**PROVIDED MATERIAL:**
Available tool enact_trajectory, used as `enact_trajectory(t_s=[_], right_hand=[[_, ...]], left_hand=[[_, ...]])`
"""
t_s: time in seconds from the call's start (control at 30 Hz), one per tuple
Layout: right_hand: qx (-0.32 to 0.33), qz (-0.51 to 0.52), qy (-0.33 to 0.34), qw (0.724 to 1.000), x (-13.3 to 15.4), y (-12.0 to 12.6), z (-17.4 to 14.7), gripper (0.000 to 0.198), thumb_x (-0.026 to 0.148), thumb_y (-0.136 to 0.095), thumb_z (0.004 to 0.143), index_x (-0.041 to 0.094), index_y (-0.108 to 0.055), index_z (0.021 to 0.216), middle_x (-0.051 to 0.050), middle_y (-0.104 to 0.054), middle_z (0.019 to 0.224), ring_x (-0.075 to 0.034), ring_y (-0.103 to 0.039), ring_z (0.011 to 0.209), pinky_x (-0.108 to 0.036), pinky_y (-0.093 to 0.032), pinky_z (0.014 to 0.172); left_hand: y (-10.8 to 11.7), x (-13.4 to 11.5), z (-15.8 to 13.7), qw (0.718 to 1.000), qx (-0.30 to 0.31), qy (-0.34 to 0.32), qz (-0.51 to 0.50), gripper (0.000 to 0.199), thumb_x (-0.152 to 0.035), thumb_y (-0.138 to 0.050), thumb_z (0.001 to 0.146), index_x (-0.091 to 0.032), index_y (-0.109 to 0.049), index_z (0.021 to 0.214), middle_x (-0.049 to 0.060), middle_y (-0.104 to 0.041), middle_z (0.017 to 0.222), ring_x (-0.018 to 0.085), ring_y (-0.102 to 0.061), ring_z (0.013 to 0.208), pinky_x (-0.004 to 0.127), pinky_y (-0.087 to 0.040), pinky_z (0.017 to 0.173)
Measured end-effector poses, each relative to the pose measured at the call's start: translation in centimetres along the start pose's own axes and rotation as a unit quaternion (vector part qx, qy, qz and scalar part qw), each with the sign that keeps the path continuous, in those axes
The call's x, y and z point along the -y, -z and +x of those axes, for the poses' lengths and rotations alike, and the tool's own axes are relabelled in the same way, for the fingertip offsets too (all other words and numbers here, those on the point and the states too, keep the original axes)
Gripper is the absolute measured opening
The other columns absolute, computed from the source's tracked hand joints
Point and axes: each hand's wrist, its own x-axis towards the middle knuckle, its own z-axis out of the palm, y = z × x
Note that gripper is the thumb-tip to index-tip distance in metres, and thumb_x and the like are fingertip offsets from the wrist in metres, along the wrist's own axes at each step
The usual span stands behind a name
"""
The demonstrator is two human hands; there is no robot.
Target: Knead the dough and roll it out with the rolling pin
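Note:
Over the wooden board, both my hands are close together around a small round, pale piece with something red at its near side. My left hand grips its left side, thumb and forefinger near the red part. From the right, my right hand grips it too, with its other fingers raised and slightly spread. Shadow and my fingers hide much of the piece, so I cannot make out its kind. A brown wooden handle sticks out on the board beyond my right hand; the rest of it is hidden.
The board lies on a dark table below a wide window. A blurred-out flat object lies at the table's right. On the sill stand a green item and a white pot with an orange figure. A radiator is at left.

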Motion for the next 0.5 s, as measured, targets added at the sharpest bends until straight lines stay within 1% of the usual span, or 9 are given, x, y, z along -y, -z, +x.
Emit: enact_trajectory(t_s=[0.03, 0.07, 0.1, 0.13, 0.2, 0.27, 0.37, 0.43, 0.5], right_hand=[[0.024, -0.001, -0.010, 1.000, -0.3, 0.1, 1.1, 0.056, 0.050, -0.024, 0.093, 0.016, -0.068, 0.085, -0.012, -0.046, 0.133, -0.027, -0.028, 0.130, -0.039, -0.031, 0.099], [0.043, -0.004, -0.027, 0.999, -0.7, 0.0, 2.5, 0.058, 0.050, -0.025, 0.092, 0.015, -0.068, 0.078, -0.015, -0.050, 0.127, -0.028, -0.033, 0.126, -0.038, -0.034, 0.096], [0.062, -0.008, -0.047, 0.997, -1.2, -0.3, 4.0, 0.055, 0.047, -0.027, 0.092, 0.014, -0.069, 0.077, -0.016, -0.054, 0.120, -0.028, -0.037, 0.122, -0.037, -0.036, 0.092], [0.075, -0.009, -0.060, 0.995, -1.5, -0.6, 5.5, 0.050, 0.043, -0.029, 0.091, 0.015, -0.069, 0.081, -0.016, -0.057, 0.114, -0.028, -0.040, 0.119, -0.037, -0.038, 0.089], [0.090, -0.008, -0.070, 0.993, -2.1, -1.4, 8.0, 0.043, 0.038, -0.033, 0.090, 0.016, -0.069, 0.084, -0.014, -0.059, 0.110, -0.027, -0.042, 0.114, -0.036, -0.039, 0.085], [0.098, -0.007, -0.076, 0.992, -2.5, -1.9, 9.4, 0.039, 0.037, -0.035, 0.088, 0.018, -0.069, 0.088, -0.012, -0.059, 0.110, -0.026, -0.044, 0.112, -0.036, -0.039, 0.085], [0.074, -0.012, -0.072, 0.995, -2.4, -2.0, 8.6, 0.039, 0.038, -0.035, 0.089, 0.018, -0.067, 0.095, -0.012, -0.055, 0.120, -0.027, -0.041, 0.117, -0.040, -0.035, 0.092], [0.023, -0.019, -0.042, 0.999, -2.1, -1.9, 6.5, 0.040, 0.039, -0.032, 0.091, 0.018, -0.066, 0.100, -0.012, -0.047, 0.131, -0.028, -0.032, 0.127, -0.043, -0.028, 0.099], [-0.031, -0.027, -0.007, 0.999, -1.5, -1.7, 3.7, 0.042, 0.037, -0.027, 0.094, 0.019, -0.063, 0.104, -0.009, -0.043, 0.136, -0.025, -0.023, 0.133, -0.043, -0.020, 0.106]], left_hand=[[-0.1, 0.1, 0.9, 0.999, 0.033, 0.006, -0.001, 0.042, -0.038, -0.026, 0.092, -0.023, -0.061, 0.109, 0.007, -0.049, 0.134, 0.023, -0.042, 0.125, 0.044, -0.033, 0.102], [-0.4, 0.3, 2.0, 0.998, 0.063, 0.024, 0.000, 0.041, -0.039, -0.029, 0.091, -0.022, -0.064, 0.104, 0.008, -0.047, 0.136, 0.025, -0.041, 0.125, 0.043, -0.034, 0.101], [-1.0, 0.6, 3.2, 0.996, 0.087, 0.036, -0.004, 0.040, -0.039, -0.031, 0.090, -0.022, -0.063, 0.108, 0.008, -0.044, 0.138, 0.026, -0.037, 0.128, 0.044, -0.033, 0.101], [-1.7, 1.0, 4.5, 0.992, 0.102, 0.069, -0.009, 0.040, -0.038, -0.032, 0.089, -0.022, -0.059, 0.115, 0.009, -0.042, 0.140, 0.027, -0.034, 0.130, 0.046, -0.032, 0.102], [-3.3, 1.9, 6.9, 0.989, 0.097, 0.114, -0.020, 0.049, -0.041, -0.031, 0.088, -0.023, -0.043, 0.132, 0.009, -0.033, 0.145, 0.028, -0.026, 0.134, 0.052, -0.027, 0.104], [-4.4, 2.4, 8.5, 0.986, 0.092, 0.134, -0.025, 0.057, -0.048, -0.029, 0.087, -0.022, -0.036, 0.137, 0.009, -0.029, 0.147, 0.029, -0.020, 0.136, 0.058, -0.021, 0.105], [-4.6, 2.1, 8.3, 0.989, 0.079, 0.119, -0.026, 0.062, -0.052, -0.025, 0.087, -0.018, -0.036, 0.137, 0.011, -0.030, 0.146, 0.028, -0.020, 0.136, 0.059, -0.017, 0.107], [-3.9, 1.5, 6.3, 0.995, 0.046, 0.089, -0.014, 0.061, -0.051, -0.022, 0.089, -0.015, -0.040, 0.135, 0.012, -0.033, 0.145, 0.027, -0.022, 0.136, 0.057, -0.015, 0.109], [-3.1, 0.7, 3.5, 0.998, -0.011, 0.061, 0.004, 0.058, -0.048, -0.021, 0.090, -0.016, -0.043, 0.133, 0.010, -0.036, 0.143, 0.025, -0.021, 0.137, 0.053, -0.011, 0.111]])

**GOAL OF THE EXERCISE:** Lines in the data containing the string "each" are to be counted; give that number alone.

**EXERCISE OUTPUT:** 3